Some seeds are skilful. Others are not. Some grow into patience, steadiness, and generosity. Others grow into irritation, anxiety, and hate. And while we can’t control every circumstance in which we live, we do have some say in the seeds that we plant.
When I whisper “Seeds” to myself, I’m trying to remember that this moment matters more than it appears to.
Financial Seeds
This plays out in our investing lives in ways we rarely stop to notice.

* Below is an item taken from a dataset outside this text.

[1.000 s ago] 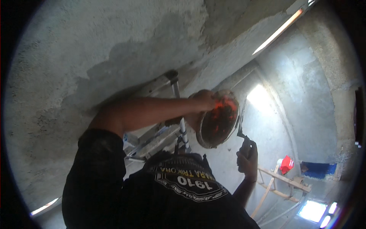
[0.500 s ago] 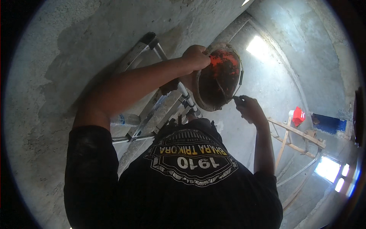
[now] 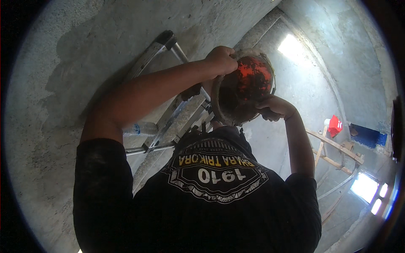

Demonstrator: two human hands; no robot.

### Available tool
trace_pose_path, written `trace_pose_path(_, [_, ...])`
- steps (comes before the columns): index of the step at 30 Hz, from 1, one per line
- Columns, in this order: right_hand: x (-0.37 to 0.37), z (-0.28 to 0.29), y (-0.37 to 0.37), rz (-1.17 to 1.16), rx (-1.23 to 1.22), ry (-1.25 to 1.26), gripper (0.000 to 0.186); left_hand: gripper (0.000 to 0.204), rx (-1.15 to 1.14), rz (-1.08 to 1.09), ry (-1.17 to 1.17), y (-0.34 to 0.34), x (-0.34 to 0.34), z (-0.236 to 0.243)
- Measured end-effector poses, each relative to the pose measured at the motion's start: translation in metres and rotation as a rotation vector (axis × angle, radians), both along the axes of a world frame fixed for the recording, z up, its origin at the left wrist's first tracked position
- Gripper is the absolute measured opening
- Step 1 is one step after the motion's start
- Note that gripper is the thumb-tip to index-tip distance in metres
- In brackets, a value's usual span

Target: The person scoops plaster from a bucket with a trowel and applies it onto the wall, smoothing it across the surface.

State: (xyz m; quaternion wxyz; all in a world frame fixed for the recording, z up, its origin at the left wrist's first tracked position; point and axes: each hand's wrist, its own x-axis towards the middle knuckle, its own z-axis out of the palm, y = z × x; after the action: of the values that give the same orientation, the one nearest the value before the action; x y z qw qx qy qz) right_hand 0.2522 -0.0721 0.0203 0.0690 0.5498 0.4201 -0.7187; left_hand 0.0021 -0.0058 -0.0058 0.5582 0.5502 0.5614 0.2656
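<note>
My left hand (image 3: 220, 61) grips the upper-left rim of a mortar-crusted round bucket (image 3: 249, 74), which is tilted with its dark, red-blotched inside toward me. My right hand (image 3: 274, 108) is closed at the bucket's lower right, fingertips over the opening; what they hold there is hidden. A wire handle with a dark grip shows along the bucket's right side. An aluminium ladder (image 3: 166, 40) stands below and left of the bucket, against the rough grey wall (image 3: 63, 84). A clear plastic bottle (image 3: 143, 128) lies by the ladder under my left forearm.
Far right are a wooden frame (image 3: 333, 143) of crossed timbers, a red-and-white object (image 3: 334, 125) on it, and a blue rectangular patch (image 3: 369, 137). Bright openings (image 3: 363, 185) show at lower right. The concrete wall runs close along my left.
The view has shifted, so the bucket and ladder sit higher in it. My right hand has moved up from below the bucket to its lower-right rim. My left hand still grips the rim.
</note>
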Motion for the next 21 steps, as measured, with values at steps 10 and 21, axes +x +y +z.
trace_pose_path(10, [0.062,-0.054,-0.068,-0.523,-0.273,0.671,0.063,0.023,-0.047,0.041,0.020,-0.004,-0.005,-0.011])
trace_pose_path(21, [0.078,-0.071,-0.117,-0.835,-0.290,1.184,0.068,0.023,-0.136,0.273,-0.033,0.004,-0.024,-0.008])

Think about the small, habitual things: compulsively checking the markets during a quiet moment, scrolling Yahoo Finance before bed, half-listening to a financial podcast while you make dinner. These feel like nothing — just background noise. But they’re seeds too.
Here’s how it can unfold.
You check the markets out of habit and see that Microsoft (MSFT) is having yet another down day — down more than 20% over the past few months. The chart looks ugly:
A thought arises: Surely Microsoft’s going to bounce back to new all-time highs. I should buy it now while it’s cheap.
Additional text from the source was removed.